Karena alasan itulah sang pemilik kebun mempertimbangkan secara
mendalam dan akhirnya mengambil keputusan menyerahkan anak perempuannya kepada
Tsabit, karena dia telah yakin bahwa Tsabit pantas mendapinginya. Karena takut
pada sari apel yang telah masuk ke dalam perutnya, setuju untuk bekerja selama
3 tahun hanya agar kesalahannya dimaafkan.
“Alhamdulillah, selama hidup saya tidak pernah makan sesuatu
atau memberikan sesuatu yang dilarang Allah pada anak saya untuk dimakan. Anak
perempuan saya baik dalam segala hal. Kalian adalah pasangan yang serasi.

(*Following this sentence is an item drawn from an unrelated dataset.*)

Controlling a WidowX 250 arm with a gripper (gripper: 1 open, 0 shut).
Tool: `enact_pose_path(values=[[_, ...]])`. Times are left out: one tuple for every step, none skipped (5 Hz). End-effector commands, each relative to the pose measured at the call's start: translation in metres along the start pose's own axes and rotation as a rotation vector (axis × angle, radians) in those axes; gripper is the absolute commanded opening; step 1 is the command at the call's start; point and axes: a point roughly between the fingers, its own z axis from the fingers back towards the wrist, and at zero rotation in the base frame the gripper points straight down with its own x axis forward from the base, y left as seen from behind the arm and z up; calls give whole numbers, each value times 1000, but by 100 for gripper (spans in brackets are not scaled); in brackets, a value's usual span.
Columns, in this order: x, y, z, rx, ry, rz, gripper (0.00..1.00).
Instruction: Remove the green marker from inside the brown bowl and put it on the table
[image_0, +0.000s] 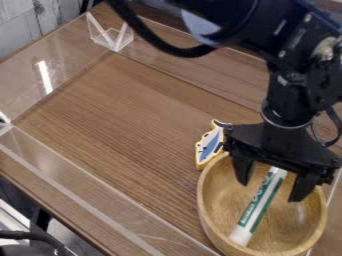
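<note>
Green-lettered and slim, the green marker (258, 208) lies inside the brown bowl (223, 215), on the table (120, 120). I have the gripper (277, 182) spread wide above it, holding nothing. I see the blue-and-yellow toy (210, 144) just beyond the bowl's rim.

A little blue-and-yellow fish toy (210, 144) can be seen near the middle – and a clear plastic bracket thing (111, 33) is parked up top left.
</note>
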Motion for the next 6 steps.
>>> enact_pose_path(values=[[2,-3,-2,-12,-24,-7,100],[-1,-3,-12,-6,-19,-9,100],[-5,-3,-22,-1,-13,-15,100],[-7,-3,-33,3,-8,-19,100],[-7,-3,-37,2,-9,-19,0],[-7,-3,-38,4,-10,-26,0]])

Semoga Allah Subhanahu wa Ta`ala memberkati kalian dan menganugerahkan kalian
anak yang shaleh. Saya memberikan kebun apel ini sebagai hadiah pernikahan
kalian. Sekarang, pergilah menemui isterimu.”
Begitu mendengar kata-kata itu, Tsabit segera melupakan semua
kegundahan di hatinya selama ini dan pergilah ia menuju pasangan hidupnya yang berharga
dan sangat dikasihinya. Dari pernikahan ini lahirlah Imam besar Abu Hanifah,
yang mengajarkan dasar-dasar Mahzab Hanafi.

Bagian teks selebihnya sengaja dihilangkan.